Objective: Evaluation of the Dutch national screening programme for phenylketonuria (PKU).
Design: Descriptive.
Setting: Nationwide.
Methods: Data on the screening were obtained from the laboratories, from the registration offices of vaccination and screening results and from the paediatricians to whom infants with positive screening values were referred, during the period from September 1st, 1974 to December 31st, 1993.
Results: During the study period 3,481,738 infants were screened in the Netherlands (99.4% of all live births).
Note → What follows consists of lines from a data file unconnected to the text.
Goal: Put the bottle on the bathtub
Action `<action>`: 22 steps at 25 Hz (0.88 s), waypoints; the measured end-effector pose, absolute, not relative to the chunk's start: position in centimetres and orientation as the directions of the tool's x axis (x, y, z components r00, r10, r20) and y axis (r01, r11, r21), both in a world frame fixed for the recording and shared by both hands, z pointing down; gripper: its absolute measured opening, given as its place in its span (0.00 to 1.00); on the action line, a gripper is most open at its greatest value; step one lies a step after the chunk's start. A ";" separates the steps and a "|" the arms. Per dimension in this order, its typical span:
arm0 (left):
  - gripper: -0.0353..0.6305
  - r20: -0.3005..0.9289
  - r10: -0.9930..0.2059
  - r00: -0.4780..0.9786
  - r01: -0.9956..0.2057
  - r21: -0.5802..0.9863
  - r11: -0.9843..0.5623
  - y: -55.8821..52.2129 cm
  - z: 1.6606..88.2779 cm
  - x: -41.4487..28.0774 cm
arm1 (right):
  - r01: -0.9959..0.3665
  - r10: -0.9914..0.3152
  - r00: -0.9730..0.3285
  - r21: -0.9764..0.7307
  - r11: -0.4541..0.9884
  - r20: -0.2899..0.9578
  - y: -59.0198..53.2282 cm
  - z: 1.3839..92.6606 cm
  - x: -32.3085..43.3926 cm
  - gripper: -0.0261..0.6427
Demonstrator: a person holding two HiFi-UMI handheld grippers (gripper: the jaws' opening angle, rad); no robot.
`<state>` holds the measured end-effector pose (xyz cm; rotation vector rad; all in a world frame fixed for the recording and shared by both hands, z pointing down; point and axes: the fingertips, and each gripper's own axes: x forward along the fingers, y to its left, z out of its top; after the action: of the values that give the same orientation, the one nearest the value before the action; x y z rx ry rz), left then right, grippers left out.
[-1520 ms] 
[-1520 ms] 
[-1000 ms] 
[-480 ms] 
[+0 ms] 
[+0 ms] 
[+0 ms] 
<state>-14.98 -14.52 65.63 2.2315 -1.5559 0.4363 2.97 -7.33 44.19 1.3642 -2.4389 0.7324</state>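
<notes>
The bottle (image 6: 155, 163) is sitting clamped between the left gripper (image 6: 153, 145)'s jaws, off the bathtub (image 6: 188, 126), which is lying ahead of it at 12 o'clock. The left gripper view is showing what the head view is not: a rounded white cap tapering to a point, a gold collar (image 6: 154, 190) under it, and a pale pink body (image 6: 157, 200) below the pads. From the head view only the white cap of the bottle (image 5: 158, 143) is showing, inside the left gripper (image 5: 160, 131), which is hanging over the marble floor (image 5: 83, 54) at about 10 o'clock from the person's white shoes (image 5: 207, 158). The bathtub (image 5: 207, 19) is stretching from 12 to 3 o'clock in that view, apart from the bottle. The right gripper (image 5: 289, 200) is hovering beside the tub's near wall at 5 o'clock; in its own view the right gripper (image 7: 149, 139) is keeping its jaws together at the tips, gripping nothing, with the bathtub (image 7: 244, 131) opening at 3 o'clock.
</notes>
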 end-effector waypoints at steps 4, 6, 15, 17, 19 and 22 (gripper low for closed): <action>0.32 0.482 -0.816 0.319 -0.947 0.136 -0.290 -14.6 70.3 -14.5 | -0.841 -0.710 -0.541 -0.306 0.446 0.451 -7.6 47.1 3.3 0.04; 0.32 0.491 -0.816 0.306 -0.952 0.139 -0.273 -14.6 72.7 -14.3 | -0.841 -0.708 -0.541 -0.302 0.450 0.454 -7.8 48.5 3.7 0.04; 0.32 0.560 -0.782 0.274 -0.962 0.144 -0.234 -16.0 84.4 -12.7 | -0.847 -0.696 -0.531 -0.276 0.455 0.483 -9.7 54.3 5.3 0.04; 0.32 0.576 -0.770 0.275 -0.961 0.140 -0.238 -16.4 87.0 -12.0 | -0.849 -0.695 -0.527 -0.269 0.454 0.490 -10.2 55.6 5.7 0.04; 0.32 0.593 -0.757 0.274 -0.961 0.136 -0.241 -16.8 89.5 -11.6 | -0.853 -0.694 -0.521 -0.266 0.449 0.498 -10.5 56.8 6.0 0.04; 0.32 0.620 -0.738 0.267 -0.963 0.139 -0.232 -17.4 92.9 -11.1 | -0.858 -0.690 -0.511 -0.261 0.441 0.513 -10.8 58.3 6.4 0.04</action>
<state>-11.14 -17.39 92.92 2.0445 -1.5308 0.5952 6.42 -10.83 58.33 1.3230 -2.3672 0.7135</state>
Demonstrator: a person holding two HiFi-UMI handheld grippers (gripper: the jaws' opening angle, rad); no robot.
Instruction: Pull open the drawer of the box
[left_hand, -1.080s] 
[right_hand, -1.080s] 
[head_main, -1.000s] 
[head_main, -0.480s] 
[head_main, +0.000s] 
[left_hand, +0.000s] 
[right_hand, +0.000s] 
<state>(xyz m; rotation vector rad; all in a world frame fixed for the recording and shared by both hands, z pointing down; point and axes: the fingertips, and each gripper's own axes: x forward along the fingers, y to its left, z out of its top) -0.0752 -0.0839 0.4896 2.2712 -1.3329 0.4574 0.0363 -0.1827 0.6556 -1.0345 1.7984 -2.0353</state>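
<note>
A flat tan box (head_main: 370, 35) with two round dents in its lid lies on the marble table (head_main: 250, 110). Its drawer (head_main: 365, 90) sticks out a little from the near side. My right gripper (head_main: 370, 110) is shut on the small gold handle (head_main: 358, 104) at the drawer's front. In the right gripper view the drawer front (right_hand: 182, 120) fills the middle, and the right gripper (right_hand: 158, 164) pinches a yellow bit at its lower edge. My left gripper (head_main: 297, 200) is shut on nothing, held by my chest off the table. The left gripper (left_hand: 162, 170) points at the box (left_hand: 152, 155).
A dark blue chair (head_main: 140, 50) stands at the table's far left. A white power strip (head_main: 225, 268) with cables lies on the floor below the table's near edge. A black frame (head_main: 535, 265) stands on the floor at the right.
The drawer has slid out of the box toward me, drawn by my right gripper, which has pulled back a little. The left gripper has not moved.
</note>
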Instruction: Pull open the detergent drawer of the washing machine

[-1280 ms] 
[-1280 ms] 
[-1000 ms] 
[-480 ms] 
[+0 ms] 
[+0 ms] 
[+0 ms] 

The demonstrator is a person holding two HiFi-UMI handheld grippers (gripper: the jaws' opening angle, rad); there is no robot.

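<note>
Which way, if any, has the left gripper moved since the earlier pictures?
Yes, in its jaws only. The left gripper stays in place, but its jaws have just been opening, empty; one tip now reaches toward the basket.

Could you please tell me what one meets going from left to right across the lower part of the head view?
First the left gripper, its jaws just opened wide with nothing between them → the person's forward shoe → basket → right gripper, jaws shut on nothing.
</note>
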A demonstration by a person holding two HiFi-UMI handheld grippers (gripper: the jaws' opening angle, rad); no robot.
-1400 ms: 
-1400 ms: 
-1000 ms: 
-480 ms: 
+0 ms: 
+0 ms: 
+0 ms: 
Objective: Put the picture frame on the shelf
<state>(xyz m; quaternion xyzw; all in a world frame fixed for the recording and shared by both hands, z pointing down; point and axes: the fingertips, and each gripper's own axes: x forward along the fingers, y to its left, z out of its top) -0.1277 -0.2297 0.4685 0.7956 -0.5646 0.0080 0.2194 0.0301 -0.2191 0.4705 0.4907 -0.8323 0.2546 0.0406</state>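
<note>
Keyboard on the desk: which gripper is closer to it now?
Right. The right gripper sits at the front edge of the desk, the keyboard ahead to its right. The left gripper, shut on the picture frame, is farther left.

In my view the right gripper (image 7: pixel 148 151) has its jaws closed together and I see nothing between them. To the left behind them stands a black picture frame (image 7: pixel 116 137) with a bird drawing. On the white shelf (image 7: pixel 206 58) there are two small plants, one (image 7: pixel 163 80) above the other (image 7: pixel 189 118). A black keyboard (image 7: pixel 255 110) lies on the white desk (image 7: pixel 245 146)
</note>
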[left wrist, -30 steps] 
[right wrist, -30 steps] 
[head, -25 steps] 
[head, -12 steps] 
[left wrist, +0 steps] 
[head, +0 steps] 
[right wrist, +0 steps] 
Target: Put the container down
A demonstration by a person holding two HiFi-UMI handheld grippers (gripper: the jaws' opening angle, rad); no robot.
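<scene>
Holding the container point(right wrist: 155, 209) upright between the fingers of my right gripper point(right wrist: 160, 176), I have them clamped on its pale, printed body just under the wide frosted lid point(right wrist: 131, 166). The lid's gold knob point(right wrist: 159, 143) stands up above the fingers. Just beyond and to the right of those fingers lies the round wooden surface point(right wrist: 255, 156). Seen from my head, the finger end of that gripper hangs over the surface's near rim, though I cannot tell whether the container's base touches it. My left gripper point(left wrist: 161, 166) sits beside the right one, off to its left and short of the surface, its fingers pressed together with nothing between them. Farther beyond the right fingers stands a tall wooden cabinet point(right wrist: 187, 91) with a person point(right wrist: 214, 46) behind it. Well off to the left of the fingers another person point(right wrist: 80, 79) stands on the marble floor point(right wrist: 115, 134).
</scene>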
The sensitivity of the programme was 98%, the specificity 99.99% and the positive predictive value 50%. The prevalence of PKU varied considerably between regions, e.g. from 1:33,600 in Zuid-Holland to 1:8,250 in Limburg (average in the Netherlands 1:18,000). The percentage of patients treated before the age of 22 days was 84% in the period from 1974 to 1988 and 95% in the period from 1989 to 1993 (p = 0.04). Birth weight in patients with PKU was 141 g (95% confidence interval: 66-216) less than the expected birth weight in the Netherlands. Furthermore, a slight growth retardation occurred in the first three years of life in early treated patients. The percentage of patients following special education was twice as high as in the general population (p < 0.001).
Conclusion: The screening procedure for PKU is functioning at a high level. Despite early treatment development of patients with PKU is slightly below normal.